Civil forfeiture is the process through which police can seize money or property from someone without ever charging them with—much less convicting them of—a crime. In recent months, state prosecutors have begun redacting basic information in civil forfeiture cases, raising concerns about transparency in a state civil forfeiture system that has been rife with abuse. Indiana’s civil forfeiture system is unique in that it allows private attorneys to prosecute civil forfeiture cases and provides a personal profit incentive to forfeit as much property as possible.
“Indiana’s civil forfeiture regime is already one of the most abusive in the country. Keeping basic details from these cases secret, making it more difficult for the public to scrutinize that regime, raises even more concerns,” said IJ Attorney Mike Greenberg.
The Indiana Supreme Court has strict rules that require a “presumption of openness” when it comes to court documents. In order to keep information secret, a party must prove that:
- Redacting information will substantially serve the public interest,
- Access to the court record will create a significant risk of substantial harm to a member of the public, or
- Keeping the documents public would have a substantial prejudicial effect to ongoing proceedings in the case.
The Indiana Legislature has enacted a mandate that prosecutor’s offices report data about every forfeiture action they prosecute. But much of the information that prosecutors have started redacting are details the Legislature has specifically required to be reported.
“Prosecutors cannot choose to redact important information in civil forfeiture cases simply because they want to or because they think the information would make the prosecution look bad,” said IJ Attorney Marie Miller. “If the state wants to continue sealing information about civil forfeiture cases, it needs to prove that it is meeting the high standards laid out in Indiana’s public records laws.”

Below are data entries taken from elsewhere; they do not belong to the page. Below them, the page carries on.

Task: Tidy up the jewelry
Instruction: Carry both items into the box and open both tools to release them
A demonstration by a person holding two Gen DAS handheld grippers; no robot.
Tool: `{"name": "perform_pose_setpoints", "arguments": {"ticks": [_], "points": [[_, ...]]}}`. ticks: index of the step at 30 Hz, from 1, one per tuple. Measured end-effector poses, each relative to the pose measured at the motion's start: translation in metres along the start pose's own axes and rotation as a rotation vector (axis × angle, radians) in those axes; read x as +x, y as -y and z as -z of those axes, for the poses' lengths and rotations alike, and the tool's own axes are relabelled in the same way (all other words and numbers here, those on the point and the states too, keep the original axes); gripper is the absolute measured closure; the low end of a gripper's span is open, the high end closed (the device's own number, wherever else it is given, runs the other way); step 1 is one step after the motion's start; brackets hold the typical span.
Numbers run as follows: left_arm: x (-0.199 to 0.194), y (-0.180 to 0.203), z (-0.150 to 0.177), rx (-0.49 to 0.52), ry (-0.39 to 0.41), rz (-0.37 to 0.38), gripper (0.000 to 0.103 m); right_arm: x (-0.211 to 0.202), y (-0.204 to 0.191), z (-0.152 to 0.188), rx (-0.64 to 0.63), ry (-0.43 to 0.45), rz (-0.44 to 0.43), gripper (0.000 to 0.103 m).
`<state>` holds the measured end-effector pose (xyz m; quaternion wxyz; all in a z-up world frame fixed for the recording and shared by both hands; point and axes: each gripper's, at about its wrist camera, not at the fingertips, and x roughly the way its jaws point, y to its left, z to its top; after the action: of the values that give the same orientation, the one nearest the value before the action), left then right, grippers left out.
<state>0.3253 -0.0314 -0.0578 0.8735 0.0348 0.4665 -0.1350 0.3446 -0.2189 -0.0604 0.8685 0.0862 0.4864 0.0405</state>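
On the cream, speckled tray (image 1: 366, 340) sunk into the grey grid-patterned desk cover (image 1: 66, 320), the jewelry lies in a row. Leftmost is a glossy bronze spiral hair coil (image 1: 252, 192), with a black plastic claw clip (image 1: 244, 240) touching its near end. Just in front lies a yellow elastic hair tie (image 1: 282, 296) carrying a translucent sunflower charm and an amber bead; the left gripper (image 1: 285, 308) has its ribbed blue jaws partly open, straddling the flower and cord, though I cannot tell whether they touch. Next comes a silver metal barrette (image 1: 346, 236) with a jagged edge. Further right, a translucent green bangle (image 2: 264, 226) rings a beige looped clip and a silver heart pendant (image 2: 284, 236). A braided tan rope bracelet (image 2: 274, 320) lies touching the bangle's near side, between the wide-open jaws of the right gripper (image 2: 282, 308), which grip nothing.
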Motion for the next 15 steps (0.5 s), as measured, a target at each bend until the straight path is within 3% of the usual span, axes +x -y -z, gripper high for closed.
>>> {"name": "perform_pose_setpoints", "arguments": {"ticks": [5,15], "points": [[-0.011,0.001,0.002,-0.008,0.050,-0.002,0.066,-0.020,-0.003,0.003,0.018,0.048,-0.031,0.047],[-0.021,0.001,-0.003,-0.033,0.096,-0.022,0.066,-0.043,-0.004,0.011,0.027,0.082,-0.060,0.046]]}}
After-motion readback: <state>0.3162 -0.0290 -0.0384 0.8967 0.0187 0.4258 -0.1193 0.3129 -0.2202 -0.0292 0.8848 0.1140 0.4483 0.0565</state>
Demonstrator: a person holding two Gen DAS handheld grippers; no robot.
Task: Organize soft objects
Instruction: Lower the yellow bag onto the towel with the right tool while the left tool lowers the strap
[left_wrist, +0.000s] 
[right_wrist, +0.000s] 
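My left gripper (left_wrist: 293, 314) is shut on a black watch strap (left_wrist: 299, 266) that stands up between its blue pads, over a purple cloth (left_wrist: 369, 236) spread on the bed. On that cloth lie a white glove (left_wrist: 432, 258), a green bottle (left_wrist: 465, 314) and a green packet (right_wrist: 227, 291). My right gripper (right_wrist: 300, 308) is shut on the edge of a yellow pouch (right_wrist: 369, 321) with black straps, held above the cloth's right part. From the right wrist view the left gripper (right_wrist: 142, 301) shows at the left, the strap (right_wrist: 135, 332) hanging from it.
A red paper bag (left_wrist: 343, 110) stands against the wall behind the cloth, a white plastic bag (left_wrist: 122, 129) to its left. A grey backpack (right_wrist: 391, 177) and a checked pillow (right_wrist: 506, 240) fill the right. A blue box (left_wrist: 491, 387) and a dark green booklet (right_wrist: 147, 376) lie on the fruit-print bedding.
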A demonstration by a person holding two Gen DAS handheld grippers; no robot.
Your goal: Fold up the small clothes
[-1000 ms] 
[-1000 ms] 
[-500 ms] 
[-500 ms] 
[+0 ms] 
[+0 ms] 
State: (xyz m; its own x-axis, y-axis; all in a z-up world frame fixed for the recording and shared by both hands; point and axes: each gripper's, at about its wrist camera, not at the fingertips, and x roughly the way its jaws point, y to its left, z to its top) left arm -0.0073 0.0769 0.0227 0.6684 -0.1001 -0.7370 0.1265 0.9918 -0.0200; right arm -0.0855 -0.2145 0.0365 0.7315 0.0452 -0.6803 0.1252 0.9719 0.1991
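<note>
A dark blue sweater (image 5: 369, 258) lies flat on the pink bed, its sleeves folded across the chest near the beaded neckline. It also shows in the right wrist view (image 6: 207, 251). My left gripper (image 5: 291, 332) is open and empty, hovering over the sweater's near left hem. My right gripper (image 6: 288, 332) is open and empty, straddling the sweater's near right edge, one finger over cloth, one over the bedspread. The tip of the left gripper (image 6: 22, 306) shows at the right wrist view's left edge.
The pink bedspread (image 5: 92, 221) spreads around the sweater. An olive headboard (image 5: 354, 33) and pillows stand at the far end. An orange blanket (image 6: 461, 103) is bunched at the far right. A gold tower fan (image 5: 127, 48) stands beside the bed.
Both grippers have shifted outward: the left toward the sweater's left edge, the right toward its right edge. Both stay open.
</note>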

IJ is leading the charge in the fight against civil forfeiture abuse by filing lawsuits, including a class action suit against Indiana’s contingency fee civil forfeiture system, one on behalf of a Marine veteran who had his life savings seized without ever being charged, and one on behalf of a New York woman who had the money she was saving for a food truck seized without being charged. Additionally, IJ fights for open, transparent government. In Pennsylvania, IJ won a court battle against a district attorney who was seeking to shield civil-forfeiture records from disclosure under the state’s open records law. And following an IJ lawsuit, a Kentucky court ruled the Louisville Metro Council violated Kentucky’s Open Records Act when it intentionally withheld public records about the city’s regulations on food trucks.